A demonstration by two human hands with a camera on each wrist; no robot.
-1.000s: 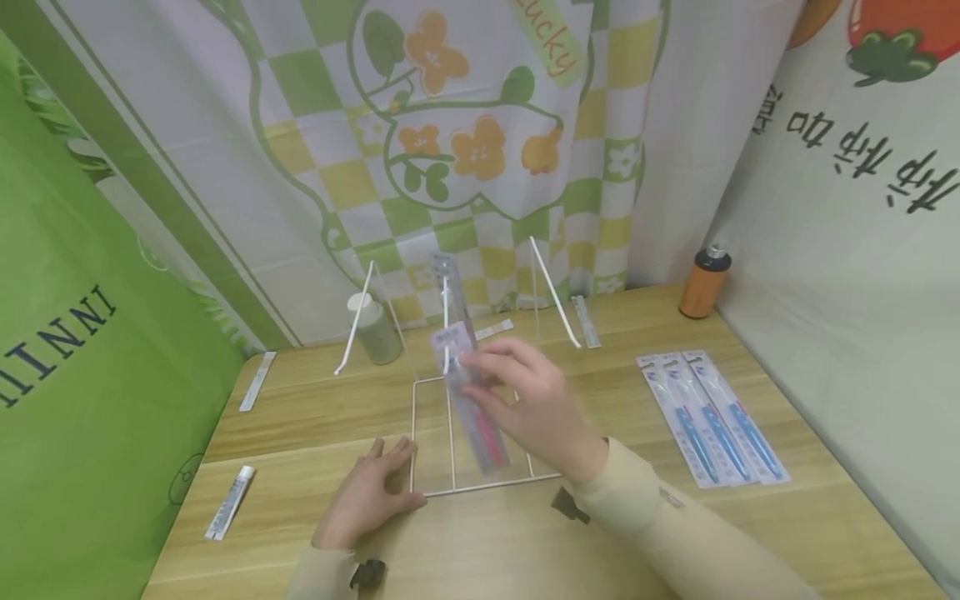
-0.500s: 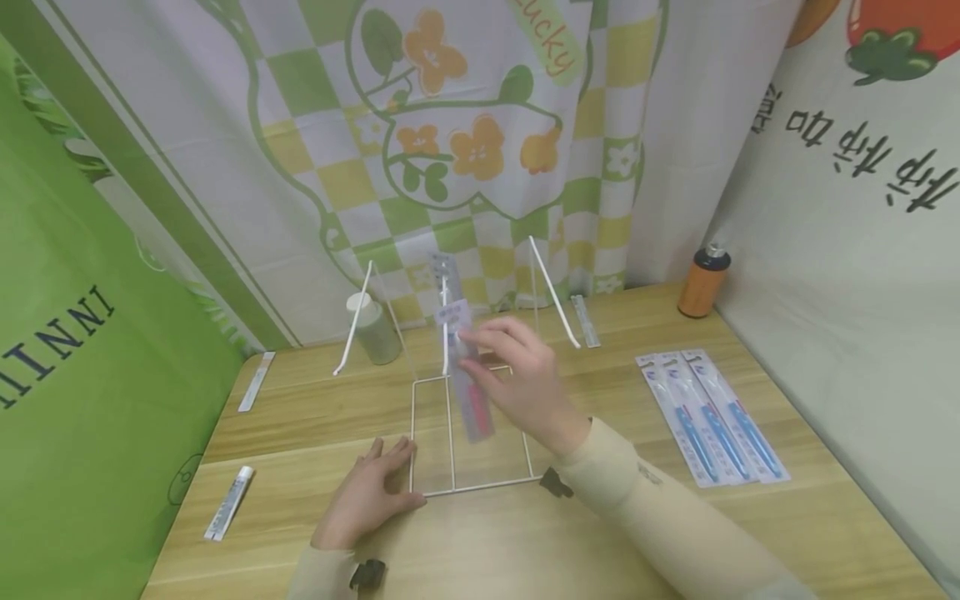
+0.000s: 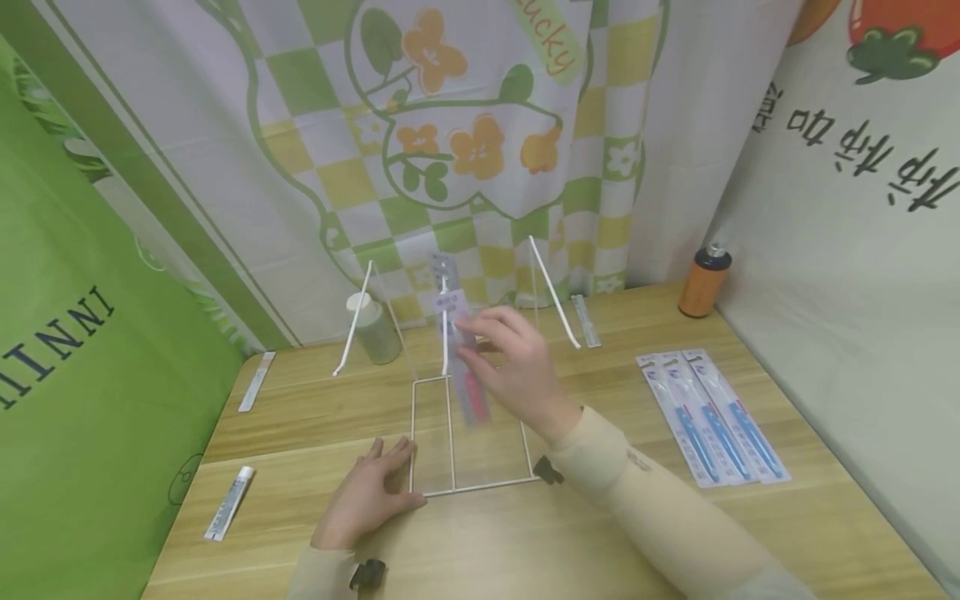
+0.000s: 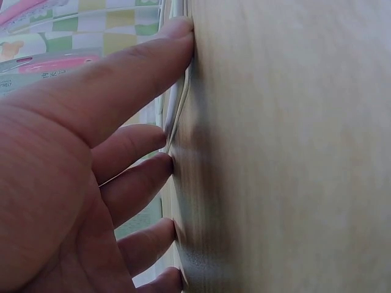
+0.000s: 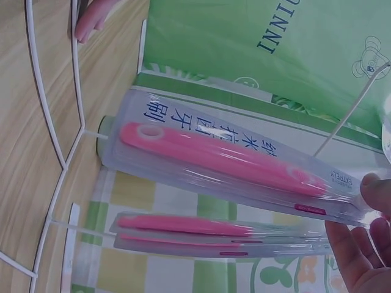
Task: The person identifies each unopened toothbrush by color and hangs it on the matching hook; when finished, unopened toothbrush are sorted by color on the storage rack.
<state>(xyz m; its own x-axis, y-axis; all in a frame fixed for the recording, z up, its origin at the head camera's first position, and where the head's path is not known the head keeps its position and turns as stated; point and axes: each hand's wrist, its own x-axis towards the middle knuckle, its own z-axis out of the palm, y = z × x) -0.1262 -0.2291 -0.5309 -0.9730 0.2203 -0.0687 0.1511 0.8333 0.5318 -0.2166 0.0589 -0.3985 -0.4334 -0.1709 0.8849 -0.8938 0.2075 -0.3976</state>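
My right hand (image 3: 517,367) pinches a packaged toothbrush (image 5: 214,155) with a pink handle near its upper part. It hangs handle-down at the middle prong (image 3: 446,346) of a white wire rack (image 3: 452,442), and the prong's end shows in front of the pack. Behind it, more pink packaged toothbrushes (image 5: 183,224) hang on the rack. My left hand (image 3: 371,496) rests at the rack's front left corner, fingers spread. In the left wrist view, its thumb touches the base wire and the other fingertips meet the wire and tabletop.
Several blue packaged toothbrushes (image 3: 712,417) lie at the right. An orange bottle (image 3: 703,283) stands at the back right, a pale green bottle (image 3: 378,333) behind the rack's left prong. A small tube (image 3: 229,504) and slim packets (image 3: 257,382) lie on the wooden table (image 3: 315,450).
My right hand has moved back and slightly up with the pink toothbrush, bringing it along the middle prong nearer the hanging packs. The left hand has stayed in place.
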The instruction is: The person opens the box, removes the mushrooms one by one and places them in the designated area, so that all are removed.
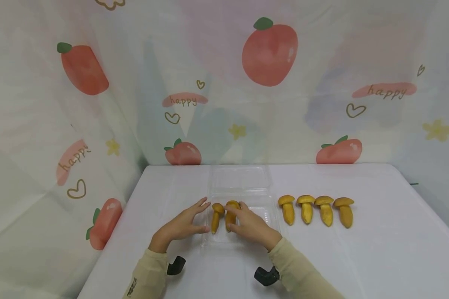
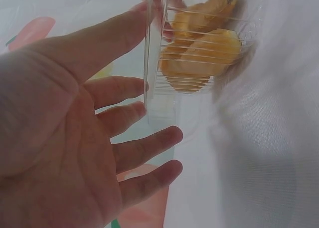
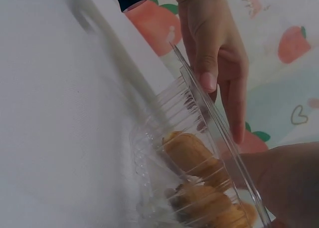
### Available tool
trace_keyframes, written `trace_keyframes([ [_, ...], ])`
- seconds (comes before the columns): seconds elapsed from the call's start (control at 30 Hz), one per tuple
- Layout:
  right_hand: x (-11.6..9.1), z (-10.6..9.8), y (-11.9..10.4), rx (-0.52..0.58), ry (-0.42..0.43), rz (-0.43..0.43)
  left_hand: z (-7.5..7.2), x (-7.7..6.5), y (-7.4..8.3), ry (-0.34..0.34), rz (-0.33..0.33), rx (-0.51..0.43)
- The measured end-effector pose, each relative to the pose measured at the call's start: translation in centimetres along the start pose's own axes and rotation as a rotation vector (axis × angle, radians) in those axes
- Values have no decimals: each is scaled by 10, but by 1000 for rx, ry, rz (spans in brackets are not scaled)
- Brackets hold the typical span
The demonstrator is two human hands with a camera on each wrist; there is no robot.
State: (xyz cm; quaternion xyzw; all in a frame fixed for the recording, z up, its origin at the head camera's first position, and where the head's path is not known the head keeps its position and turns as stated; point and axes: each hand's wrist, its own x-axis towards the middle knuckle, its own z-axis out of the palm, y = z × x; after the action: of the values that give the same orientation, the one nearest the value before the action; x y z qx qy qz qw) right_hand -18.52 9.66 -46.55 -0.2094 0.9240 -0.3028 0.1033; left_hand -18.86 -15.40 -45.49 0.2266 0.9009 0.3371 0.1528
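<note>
A clear plastic clamshell box lies with its lid folded back. Two yellow-brown mushrooms are inside, side by side with caps toward the back: a left mushroom and a right mushroom. My right hand reaches into the box and holds the right mushroom between thumb and fingers; in the right wrist view the box partly hides those fingertips. At the box's left edge is my left hand, its fingers spread and fairly straight, its thumb at the rim. Through the ribbed wall, both mushrooms show in the left wrist view.
Several more mushrooms stand in a row to the right of the box, on the white-covered table. A printed cloth hangs behind and at the sides. Black curved pieces stick out near both wrists.
</note>
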Motion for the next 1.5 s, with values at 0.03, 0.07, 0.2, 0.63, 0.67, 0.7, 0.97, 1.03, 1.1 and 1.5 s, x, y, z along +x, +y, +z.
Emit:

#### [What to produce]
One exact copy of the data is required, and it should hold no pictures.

#### [Response for this exercise]
A demonstration by two human hands with a camera on each wrist; no robot.
-1.000s: 
-0.500s: 
+0.000s: 
+0.000s: 
+0.000s: 
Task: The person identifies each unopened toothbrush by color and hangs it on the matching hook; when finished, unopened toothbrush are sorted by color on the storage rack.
<state>(xyz m; its own x-axis, y-axis; all in a frame fixed for the recording, z up, its origin at the head camera's first position, and where the head's path is not known the head keeps its position and turns as stated; point and axes: each hand's wrist, its own x-axis towards the middle knuckle, its own z-axis out of the palm, y = z × x) -0.1262 -0.2291 -0.5309 -0.9730 0.2203 -0.0687 0.1511 0.8333 0.5318 -0.2166 0.0589 -0.3985 -0.4334 -0.1709 0.8849 -0.8938 0.2075 -0.3976</state>
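My right hand (image 3: 517,367) pinches a packaged toothbrush (image 5: 214,155) with a pink handle near its upper part. It hangs handle-down at the middle prong (image 3: 446,346) of a white wire rack (image 3: 452,442), and the prong's end shows in front of the pack. Behind it, more pink packaged toothbrushes (image 5: 183,224) hang on the rack. My left hand (image 3: 371,496) rests at the rack's front left corner, fingers spread. In the left wrist view, its thumb touches the base wire and the other fingertips meet the wire and tabletop.
Several blue packaged toothbrushes (image 3: 712,417) lie at the right. An orange bottle (image 3: 703,283) stands at the back right, a pale green bottle (image 3: 378,333) behind the rack's left prong. A small tube (image 3: 229,504) and slim packets (image 3: 257,382) lie on the wooden table (image 3: 315,450).
My right hand has moved back and slightly up with the pink toothbrush, bringing it along the middle prong nearer the hanging packs. The left hand has stayed in place.
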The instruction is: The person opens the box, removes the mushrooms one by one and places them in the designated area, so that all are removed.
### Available tool
trace_keyframes, written `trace_keyframes([ [_, ...], ])`
- seconds (comes before the columns): seconds elapsed from the call's start (control at 30 Hz), one per tuple
- Layout:
  right_hand: x (-11.6..9.1), z (-10.6..9.8), y (-11.9..10.4), rx (-0.52..0.58), ry (-0.42..0.43), rz (-0.43..0.43)
  left_hand: z (-7.5..7.2), x (-7.7..6.5), y (-7.4..8.3), ry (-0.34..0.34), rz (-0.33..0.33), rx (-0.51..0.43)
- The measured end-effector pose, each relative to the pose measured at the call's start: translation in centimetres along the start pose's own axes and rotation as a rotation vector (axis × angle, radians) in those axes
- Values have no decimals: each is scaled by 10, but by 1000 for rx, ry, rz (spans in brackets are not scaled)
- Brackets hold the typical span
The demonstrator is two human hands with a camera on each wrist; there is no robot.
State: (xyz cm; quaternion xyzw; all in a frame fixed for the recording, z up, its origin at the head camera's first position, and where the head's path is not known the head keeps its position and turns as stated; point and axes: each hand's wrist, its own x-axis towards the middle knuckle, its own z-axis out of the palm, y = z × x; after the action: of the values that give the same orientation, the one nearest the value before the action; x y z qx qy qz qw) right_hand -18.52 9.66 -46.55 -0.2094 0.9240 -0.3028 0.1033; left_hand -18.86 -15.40 -45.49 0.2266 0.9009 0.3371 0.1528
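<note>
A clear plastic clamshell box lies with its lid folded back. Two yellow-brown mushrooms are inside, side by side with caps toward the back: a left mushroom and a right mushroom. My right hand reaches into the box and holds the right mushroom between thumb and fingers; in the right wrist view the box partly hides those fingertips. At the box's left edge is my left hand, its fingers spread and fairly straight, its thumb at the rim. Through the ribbed wall, both mushrooms show in the left wrist view.
Several more mushrooms stand in a row to the right of the box, on the white-covered table. A printed cloth hangs behind and at the sides. Black curved pieces stick out near both wrists.
</note>
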Motion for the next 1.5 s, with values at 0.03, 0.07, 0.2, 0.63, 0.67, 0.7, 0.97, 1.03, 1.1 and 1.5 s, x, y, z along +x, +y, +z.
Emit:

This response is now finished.